The task: Write out the listing below from the line containing "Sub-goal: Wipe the" to its last line, unaltered, ends included.
------------
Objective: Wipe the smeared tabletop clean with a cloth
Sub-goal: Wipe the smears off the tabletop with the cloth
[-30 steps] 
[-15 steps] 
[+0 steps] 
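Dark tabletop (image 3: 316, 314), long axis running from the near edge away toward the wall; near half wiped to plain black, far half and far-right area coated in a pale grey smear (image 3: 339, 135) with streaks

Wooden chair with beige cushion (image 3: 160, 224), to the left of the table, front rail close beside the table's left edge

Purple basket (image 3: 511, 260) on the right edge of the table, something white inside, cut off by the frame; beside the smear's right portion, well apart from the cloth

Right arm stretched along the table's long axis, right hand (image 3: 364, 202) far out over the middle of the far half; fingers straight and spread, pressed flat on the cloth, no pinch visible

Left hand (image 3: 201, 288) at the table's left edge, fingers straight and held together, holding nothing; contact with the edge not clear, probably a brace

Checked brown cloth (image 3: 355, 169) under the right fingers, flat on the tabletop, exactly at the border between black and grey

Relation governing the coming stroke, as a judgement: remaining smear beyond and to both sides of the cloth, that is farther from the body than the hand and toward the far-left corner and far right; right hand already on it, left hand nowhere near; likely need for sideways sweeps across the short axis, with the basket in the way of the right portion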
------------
Exercise output:
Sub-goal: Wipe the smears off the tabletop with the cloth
[-30 steps] 
[-15 steps] 
[+0 steps] 
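Dark tabletop (image 3: 316, 314), long axis running from the near edge away toward the wall; near half wiped to plain black, far half and far-right area coated in a pale grey smear (image 3: 339, 135) with streaks

Wooden chair with beige cushion (image 3: 160, 224), to the left of the table, front rail close beside the table's left edge

Purple basket (image 3: 511, 260) on the right edge of the table, something white inside, cut off by the frame; beside the smear's right portion, well apart from the cloth

Right arm stretched along the table's long axis, right hand (image 3: 364, 202) far out over the middle of the far half; fingers straight and spread, pressed flat on the cloth, no pinch visible

Left hand (image 3: 201, 288) at the table's left edge, fingers straight and held together, holding nothing; contact with the edge not clear, probably a brace

Checked brown cloth (image 3: 355, 169) under the right fingers, flat on the tabletop, exactly at the border between black and grey

Relation governing the coming stroke, as a judgement: remaining smear beyond and to both sides of the cloth, that is farther from the body than the hand and toward the far-left corner and far right; right hand already on it, left hand nowhere near; likely need for sideways sweeps across the short axis, with the basket in the way of the right portion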

This concludes the response.